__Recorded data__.
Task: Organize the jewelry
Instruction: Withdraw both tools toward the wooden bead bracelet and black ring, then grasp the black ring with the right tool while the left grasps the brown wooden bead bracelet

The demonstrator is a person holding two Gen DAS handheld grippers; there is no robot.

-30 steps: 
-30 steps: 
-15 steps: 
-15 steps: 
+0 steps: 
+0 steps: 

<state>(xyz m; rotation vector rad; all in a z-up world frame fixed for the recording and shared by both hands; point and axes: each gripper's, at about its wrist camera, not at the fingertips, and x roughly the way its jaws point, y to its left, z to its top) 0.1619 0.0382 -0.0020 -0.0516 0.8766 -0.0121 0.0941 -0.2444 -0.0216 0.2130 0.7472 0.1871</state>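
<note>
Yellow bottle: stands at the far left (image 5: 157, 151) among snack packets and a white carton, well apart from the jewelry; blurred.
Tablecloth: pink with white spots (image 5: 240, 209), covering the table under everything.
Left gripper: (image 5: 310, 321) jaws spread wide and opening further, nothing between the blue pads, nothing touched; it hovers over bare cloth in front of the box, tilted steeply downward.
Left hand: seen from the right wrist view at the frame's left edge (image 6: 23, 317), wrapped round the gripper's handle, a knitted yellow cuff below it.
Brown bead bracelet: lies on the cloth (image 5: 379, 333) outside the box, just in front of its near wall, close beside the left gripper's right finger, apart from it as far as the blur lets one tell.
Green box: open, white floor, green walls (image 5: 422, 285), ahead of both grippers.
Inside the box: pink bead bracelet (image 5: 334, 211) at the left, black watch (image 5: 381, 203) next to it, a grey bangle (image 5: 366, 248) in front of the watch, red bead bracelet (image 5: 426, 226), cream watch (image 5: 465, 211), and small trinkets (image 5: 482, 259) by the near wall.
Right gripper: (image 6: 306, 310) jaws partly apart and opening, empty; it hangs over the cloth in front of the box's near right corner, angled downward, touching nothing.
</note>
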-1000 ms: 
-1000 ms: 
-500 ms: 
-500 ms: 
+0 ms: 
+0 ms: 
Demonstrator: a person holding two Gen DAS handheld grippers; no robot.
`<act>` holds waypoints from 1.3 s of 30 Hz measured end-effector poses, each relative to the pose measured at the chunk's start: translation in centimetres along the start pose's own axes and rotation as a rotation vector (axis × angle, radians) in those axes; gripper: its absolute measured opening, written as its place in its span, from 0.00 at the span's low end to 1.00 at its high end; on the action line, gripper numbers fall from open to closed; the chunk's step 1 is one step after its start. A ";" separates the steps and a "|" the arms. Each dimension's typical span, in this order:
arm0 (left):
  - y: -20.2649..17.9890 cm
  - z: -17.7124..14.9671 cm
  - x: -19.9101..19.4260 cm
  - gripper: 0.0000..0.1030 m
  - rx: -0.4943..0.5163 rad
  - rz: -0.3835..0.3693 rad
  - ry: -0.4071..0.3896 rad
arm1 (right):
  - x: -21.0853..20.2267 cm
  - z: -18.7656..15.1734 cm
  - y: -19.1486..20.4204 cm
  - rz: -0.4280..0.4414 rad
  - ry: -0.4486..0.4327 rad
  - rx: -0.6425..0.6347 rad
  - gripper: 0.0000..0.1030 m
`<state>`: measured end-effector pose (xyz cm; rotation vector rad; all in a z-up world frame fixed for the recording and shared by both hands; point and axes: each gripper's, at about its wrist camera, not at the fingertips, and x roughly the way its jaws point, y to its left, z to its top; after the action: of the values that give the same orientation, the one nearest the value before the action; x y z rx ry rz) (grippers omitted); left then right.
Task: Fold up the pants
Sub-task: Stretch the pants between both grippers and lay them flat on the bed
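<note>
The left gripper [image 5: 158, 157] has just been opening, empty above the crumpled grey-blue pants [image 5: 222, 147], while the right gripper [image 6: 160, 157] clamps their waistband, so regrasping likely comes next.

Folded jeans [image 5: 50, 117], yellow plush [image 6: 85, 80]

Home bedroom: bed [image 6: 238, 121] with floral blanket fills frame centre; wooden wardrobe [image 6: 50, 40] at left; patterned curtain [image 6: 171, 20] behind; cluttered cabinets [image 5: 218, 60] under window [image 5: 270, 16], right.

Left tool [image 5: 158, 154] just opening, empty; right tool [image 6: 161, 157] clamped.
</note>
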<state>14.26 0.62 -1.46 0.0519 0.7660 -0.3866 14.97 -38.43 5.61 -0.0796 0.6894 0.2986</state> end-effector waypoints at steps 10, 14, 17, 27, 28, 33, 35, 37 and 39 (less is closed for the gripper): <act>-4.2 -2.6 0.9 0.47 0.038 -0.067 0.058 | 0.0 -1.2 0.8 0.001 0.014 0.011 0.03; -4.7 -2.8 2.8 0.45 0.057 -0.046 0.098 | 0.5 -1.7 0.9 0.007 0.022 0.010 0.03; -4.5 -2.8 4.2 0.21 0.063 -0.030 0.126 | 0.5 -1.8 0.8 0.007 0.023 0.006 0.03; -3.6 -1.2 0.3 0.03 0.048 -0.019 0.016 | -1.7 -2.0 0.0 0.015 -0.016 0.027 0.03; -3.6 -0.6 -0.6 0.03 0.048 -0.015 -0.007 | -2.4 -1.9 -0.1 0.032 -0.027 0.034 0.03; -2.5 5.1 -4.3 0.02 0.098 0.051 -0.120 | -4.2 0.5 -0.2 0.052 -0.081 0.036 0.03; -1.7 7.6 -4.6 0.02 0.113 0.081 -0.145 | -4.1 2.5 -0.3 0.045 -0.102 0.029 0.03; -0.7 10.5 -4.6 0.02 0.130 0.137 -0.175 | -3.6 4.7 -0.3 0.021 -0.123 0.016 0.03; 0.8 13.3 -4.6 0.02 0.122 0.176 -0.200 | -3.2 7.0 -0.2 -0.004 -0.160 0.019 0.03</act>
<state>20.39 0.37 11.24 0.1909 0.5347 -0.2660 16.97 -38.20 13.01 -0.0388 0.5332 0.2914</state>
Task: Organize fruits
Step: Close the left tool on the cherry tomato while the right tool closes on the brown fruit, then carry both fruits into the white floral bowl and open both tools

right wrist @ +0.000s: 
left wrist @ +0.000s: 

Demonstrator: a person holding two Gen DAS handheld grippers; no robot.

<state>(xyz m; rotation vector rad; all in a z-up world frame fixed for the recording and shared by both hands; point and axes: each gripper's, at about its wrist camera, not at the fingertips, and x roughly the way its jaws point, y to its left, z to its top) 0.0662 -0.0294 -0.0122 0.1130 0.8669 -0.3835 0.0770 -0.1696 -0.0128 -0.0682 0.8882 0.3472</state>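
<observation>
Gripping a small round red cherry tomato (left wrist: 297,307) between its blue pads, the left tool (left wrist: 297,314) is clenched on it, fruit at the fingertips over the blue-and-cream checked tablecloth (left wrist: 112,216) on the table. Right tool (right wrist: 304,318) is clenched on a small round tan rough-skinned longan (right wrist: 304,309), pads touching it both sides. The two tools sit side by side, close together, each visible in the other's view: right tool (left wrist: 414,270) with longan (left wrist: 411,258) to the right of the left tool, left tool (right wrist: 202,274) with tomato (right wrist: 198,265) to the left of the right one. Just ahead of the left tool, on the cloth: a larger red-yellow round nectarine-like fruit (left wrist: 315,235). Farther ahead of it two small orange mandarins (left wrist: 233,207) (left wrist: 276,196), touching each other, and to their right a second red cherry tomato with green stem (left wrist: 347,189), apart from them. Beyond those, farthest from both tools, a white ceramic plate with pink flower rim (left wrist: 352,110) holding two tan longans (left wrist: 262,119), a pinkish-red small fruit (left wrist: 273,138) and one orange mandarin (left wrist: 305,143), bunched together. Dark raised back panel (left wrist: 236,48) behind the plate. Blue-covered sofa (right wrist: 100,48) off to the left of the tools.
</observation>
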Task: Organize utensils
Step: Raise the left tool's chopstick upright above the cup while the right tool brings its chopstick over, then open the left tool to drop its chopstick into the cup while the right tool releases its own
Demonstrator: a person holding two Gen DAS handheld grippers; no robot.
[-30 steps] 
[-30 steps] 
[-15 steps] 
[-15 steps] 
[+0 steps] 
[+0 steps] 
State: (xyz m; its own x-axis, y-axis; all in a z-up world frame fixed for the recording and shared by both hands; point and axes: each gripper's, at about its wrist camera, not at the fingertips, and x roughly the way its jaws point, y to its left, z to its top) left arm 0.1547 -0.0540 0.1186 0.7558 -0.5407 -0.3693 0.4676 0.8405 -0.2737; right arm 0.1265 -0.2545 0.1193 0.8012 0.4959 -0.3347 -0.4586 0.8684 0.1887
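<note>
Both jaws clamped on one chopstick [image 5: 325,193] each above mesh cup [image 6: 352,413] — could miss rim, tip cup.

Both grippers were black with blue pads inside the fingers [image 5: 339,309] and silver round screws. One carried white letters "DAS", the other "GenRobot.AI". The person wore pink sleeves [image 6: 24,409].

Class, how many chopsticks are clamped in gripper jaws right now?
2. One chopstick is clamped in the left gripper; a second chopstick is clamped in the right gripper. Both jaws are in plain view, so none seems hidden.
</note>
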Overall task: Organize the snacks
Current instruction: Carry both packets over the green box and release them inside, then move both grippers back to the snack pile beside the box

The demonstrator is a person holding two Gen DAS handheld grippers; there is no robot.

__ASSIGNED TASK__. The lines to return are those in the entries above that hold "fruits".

__RESULT__.
Task: Organize fruits
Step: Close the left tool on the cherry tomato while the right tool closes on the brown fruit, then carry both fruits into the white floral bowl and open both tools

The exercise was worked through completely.